I’m bad with JS at now, especially with the operator "?"
And I’m trying to understand the following code.
Maybe it could be more friendly ?
So, if I don’t want to use this operator, how can it be looks.
JavaScript code:
function(t) {
for (var e, r = t.length, n = "", i = 0, s = 0, a = 0; i < r; )

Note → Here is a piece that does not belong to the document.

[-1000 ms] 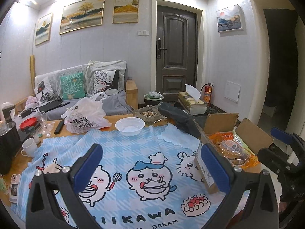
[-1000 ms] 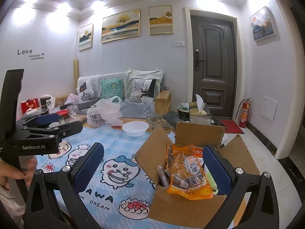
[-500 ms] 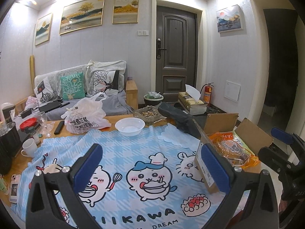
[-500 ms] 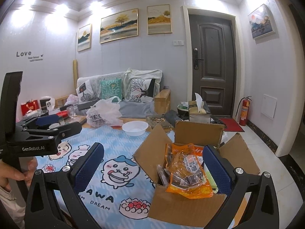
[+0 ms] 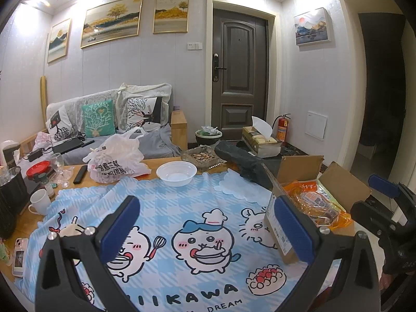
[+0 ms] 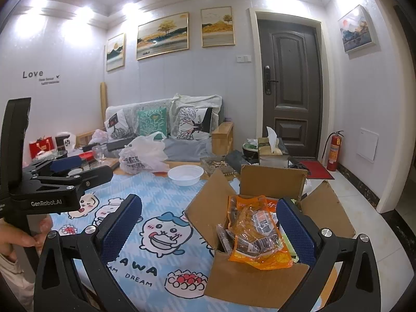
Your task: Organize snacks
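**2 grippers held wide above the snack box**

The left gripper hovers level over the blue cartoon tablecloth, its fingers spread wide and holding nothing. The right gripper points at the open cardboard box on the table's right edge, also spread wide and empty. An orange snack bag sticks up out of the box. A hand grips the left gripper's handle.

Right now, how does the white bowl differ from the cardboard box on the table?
The white bowl is round, shallow and looks empty; the cardboard box is square-cornered, deep and holds an orange snack bag. The bowl sits at the far edge of the blue cloth; the box stands at the near right corner. Both are open-topped.
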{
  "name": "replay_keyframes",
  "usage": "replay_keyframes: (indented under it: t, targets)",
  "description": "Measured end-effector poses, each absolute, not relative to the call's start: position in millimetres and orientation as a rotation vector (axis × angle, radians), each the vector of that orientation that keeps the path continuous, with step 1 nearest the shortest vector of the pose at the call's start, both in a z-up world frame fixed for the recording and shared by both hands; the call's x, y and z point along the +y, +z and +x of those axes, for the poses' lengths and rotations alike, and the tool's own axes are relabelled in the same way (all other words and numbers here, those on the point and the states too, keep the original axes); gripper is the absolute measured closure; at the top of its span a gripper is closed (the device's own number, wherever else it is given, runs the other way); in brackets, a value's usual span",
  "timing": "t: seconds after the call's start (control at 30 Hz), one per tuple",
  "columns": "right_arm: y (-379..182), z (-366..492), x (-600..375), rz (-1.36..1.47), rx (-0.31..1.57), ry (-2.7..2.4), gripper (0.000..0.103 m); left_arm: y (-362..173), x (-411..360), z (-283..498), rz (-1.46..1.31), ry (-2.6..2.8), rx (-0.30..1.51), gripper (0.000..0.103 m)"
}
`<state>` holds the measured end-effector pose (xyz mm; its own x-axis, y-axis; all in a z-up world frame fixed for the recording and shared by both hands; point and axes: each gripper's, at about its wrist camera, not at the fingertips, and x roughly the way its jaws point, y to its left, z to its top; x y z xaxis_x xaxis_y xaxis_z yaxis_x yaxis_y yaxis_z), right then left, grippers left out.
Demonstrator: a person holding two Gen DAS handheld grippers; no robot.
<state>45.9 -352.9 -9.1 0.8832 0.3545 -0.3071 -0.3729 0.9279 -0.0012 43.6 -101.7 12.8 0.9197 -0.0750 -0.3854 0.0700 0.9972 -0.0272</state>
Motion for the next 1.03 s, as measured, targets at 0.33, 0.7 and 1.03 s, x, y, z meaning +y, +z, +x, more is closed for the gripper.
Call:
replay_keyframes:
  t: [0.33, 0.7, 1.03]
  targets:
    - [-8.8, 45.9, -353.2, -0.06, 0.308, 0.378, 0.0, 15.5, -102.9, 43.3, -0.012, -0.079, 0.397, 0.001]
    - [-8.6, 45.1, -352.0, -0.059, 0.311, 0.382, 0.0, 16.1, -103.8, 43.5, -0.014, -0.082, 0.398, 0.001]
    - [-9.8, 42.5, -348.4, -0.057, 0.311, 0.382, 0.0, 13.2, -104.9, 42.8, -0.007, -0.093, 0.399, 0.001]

(s = t.charCodeAt(i)) < 128 ? (n += String.fromCharCode(s),
i++) : s > 191 && s < 224 ? (a = t.charCodeAt(i + 1),
n += String.fromCharCode((31 & s) << 6 | 63 & a),
i += 2) : (a = t.charCodeAt(i + 1),
e = t.charCodeAt(i + 2),
n += String.fromCharCode((15 & s) << 12 | (63 & a) << 6 | 63 & e),
i += 3);
return n
}
>Solution :
It seems like this is same as:
function(t) {
for (var e, r = t.length, n = "", i = 0, s = 0, a = 0; i < r; )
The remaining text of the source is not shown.